Posted by Jim Evans | April 24, 2012 9:38 PM
... doing what it takes to extract information about these prisoners' friends, before relinquishing them to their delusions, is a fairly normal, understandable, and patriotic activity ...
Even if one believes there is a moral justification for torture (I don't), the fact remains that it DOESN'T WORK. People threatened with extreme pain will say whatever they believe will best avoid (or stop) it, and if they don't think the truth will satisfy the torturer, or if they truly lack the info the torturer seeks, they will lie. Information gathered under extreme duress simply cannot be depended on (except in the movies and on "24").
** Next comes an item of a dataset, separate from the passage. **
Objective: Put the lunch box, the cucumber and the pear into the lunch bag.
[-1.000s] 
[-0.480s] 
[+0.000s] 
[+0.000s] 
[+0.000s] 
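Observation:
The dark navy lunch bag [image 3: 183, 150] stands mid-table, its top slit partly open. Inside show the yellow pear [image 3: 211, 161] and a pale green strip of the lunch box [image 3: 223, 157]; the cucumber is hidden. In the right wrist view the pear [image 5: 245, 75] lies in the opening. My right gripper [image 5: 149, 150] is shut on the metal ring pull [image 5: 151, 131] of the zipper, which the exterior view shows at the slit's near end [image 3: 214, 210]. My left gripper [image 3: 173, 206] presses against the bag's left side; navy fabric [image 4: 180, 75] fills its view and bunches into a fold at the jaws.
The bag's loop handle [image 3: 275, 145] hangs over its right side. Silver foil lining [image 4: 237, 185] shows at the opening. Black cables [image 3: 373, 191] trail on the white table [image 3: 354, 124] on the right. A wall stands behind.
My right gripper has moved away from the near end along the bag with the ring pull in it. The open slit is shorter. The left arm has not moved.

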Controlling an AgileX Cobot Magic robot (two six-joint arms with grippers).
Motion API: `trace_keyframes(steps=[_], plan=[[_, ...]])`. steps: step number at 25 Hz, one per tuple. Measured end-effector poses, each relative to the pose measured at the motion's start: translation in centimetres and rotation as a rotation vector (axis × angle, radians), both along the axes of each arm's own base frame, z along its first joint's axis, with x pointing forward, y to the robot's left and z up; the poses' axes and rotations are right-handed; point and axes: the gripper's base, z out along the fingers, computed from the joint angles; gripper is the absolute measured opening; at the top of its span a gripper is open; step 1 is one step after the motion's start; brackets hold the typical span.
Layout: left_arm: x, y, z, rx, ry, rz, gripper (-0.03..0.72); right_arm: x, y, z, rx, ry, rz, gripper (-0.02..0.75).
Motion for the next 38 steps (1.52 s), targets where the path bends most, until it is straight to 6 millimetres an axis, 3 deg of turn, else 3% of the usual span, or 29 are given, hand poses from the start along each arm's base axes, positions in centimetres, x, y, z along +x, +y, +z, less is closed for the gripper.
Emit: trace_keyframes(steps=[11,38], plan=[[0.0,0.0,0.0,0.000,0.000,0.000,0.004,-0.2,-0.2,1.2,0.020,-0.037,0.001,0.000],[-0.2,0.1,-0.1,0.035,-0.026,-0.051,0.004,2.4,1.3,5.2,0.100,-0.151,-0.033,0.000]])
Posted by semi-cynic | April 24, 2012 10:35 PM
Mr McDonald is right, but I will vote again for Obama rather than look a fool to vote for the actual obvious candidate of the rich and powerful whose greed led the country to the edge of Depression. He is also right that if we ever get the Occupy Wall St and Tea Party crowd together, many of the rest of us will come join them and at least some tides will turn.
Posted by niceoldguy | April 25, 2012 1:39 AM
Gaye,
I think my comparison might have been prompted by all the crazy comments that Obama is some sort of commie. I just don't get it. I see a justice department that is cowardly and a state uncertain of how to use powers it should not have.
I don't disagree that Edwards seemed to have done something bad--I just don't care about his love child. Whatever his abuse was pails in comparison with corrupt shenanigans of our past or the harm naive and simplistic rulings like Citizen's United will unleash. Our campaign system is endemically corrupt, politicians have personal failings but you are correct that two wrongs don't make a right.
Re Torture, you and I do not agree. That's an issue I see black and white on. I can see the shades of grey argument, but certainly not your white is black argument. In fact I find your celebratory stand immoral and grossly ignorant of the facts of torture. It doesn't work. It corrupts us. It is clearly illegal under both US and International Law. It creates true hatred of our country, and makes me utterly ashamed. It is antithetical to humanity. But regardless of those romantic notions, theres the point that it simply doesn't work.
I have no desire to get into a debate on this. Feel free to label me naive for my views, I will do the same to you.
Best,
Posted by Shadrach | April 25, 2012 1:40 AM
I love being "immoral and grossly ignorant" in the morning. It makes the coffee taste so much better.
All I can say is that torture clearly has a place in the world today. If torturing a hundred people had been necessary to stop what happened on 9/11, I doubt you would find any but a small, lunatic minority that wouldn't sign off on it, hypothetically speaking.
Whether it works or not is a subject that I believe is above everyone's pay grade who does not work deep in the bowels of Quantico. And what the black-and-white view on torture does is much worse than just propose tying up everyone's hands in the quest for information to avert a terror plot. It prevents the discovery and refinement of future methods of information extraction which might be entirely painless. For the sake of argument, let's assume there is a drug that puts people in a frame of mind that yields information, that will let Khalid SM believe he is in the afterlife, and is surrounded by the male virgins he prefers, and they are fanning him and dropping grapes in his mouth, and they ask him, so Khalid, how DID you arrange to safeguard Zawahir's safety in Waziristan? And, chuckling, Khalid reveals all...Yes, yes, I know, hopelessly naive and ignorant. Yeah, well, my deceased father was born in 1907 and he used to tell me when I was little that if anyone had ever said when he was a boy, that we would one day go to the moon, they'd be locked in the looney bin.
Posted by Gaye Harris | April 25, 2012 9:22 AM
I was never of the belief that Obama was a civil libertarian.